• _Assignment_: Nothing in the data may change. Copy all of it exactly.

• _Provided data_:
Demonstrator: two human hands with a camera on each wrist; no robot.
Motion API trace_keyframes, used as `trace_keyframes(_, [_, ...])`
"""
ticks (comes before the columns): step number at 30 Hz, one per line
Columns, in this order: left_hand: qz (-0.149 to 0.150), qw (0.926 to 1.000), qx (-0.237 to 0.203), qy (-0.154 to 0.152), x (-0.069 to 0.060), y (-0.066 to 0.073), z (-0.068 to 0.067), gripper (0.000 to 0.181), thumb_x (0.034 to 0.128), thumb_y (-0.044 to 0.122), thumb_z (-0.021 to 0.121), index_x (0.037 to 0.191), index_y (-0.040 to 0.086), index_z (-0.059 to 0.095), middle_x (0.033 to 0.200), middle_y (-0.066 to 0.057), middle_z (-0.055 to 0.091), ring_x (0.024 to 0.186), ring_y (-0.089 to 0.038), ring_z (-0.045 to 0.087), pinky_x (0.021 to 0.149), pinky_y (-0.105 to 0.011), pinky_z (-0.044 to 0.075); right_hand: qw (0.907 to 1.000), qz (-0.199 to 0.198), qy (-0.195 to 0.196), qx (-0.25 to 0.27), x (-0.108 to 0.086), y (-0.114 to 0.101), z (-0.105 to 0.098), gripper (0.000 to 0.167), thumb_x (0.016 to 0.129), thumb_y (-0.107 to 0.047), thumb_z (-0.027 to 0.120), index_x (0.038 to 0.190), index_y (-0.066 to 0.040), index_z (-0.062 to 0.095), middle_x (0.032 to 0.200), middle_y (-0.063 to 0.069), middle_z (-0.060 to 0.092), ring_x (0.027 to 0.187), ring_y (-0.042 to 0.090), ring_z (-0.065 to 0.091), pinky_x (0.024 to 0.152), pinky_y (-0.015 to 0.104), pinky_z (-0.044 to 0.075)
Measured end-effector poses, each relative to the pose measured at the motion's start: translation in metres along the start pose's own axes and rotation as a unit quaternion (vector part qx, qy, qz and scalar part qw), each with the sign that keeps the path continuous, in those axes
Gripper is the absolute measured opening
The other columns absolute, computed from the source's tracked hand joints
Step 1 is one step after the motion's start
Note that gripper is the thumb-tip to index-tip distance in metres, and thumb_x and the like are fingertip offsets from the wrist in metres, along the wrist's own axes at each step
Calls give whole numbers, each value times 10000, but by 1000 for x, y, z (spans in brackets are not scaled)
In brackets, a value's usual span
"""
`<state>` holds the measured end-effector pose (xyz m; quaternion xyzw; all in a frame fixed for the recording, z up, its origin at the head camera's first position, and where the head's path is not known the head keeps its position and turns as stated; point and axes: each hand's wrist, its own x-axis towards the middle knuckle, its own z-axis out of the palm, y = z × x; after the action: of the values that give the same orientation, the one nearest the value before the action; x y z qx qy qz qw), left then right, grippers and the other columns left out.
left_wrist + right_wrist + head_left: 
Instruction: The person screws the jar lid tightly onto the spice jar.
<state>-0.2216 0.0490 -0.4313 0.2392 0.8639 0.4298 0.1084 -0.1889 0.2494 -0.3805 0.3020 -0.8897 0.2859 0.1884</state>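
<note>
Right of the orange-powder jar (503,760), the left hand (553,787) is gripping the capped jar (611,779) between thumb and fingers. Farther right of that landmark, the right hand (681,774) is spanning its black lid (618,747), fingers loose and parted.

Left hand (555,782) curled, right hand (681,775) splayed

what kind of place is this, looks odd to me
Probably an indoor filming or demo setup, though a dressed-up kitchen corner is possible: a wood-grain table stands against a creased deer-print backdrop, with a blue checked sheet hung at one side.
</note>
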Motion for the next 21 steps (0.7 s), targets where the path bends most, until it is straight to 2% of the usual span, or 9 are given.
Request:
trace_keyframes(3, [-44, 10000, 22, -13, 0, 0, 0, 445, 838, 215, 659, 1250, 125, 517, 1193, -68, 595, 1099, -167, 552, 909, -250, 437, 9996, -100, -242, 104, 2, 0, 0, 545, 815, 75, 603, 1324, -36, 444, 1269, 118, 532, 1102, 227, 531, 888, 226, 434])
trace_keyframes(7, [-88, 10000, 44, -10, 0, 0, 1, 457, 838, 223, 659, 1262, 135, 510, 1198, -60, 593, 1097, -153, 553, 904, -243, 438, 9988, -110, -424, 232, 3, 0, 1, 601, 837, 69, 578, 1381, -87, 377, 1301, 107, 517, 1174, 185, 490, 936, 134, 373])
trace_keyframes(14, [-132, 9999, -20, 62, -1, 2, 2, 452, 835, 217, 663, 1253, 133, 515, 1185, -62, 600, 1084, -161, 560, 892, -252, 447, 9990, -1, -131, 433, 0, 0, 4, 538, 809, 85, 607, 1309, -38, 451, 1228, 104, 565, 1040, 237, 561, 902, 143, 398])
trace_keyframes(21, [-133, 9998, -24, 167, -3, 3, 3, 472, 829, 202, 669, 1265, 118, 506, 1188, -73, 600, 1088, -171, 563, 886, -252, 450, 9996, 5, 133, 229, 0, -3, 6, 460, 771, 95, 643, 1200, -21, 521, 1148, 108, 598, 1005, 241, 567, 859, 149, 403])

• _Result below_:
Demonstrator: two human hands with a camera on each wrist; no robot.
Motion API trace_keyframes, used as `trace_keyframes(_, [_, ...])`
"""
ticks (comes before the columns): step number at 30 Hz, one per line
Columns, in this order: left_hand: qz (-0.149 to 0.150), qw (0.926 to 1.000), qx (-0.237 to 0.203), qy (-0.154 to 0.152), x (-0.069 to 0.060), y (-0.066 to 0.073), z (-0.068 to 0.067), gripper (0.000 to 0.181), thumb_x (0.034 to 0.128), thumb_y (-0.044 to 0.122), thumb_z (-0.021 to 0.121), index_x (0.037 to 0.191), index_y (-0.040 to 0.086), index_z (-0.059 to 0.095), middle_x (0.033 to 0.200), middle_y (-0.066 to 0.057), middle_z (-0.055 to 0.091), ring_x (0.024 to 0.186), ring_y (-0.089 to 0.038), ring_z (-0.045 to 0.087), pinky_x (0.021 to 0.149), pinky_y (-0.105 to 0.011), pinky_z (-0.044 to 0.075); right_hand: qw (0.907 to 1.000), qz (-0.199 to 0.198), qy (-0.195 to 0.196), qx (-0.25 to 0.27), x (-0.108 to 0.086), y (-0.114 to 0.101), z (-0.105 to 0.098), gripper (0.000 to 0.167), thumb_x (0.016 to 0.129), thumb_y (-0.107 to 0.047), thumb_z (-0.027 to 0.120), index_x (0.038 to 0.190), index_y (-0.066 to 0.040), index_z (-0.062 to 0.095), middle_x (0.032 to 0.200), middle_y (-0.063 to 0.069), middle_z (-0.060 to 0.092), ring_x (0.027 to 0.187), ring_y (-0.042 to 0.090), ring_z (-0.065 to 0.091), pinky_x (0.024 to 0.152), pinky_y (-0.015 to 0.104), pinky_z (-0.044 to 0.075)
Measured end-effector poses, each relative to the pose measured at the motion's start: translation in metres along the start pose's own axes and rotation as a unit quaternion (vector part qx, qy, qz and scalar part qw), each with the sign that keeps the path continuous, in those axes
Gripper is the absolute measured opening
The other columns absolute, computed from the source's tracked hand joints
Step 1 is one step after the motion's start
Note that gripper is the thumb-tip to index-tip distance in metres, and thumb_x and the like are fingertip offsets from the wrist in metres, along the wrist's own axes at each step
Calls give whole numbers, each value times 10000, but by 1000 for x, y, z (spans in brackets are not scaled)
In brackets, a value's usual span
"""
`<state>` holds the measured end-effector pose (xyz m; quaternion xyzw; all in a frame fixed for the recording, z up, its origin at the head camera's first position, and where the head's path is not known the head keeps its position and turns as stated; point and axes: each hand's wrist, its own x-axis towards the middle knuckle, its own z-axis out of the palm, y = z × x; after the action: of the values that give the same orientation, the one nearest the value before the action; x y z qx qy qz qw), left then right, grippers and the other columns left out.
left_wrist + right_wrist + head_left: 
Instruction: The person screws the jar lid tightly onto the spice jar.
<state>-0.2216 0.0490 -0.4313 0.2392 0.8639 0.4298 0.1084 -0.1889 0.2494 -0.3805 0.3020 -0.8897 0.2859 0.1884</state>
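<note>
Right of the orange-powder jar (503,760), the left hand (553,787) is gripping the capped jar (611,779) between thumb and fingers. Farther right of that landmark, the right hand (681,774) is spanning its black lid (618,747), fingers loose and parted.

Left hand (555,782) curled, right hand (681,775) splayed

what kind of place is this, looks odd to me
Probably an indoor filming or demo setup, though a dressed-up kitchen corner is possible: a wood-grain table stands against a creased deer-print backdrop, with a blue checked sheet hung at one side.
</note>
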Motion for the next 21 steps (0.7 s), targets where the path bends most, until it is straight to 2% of the usual span, or 9 are given.
Request:
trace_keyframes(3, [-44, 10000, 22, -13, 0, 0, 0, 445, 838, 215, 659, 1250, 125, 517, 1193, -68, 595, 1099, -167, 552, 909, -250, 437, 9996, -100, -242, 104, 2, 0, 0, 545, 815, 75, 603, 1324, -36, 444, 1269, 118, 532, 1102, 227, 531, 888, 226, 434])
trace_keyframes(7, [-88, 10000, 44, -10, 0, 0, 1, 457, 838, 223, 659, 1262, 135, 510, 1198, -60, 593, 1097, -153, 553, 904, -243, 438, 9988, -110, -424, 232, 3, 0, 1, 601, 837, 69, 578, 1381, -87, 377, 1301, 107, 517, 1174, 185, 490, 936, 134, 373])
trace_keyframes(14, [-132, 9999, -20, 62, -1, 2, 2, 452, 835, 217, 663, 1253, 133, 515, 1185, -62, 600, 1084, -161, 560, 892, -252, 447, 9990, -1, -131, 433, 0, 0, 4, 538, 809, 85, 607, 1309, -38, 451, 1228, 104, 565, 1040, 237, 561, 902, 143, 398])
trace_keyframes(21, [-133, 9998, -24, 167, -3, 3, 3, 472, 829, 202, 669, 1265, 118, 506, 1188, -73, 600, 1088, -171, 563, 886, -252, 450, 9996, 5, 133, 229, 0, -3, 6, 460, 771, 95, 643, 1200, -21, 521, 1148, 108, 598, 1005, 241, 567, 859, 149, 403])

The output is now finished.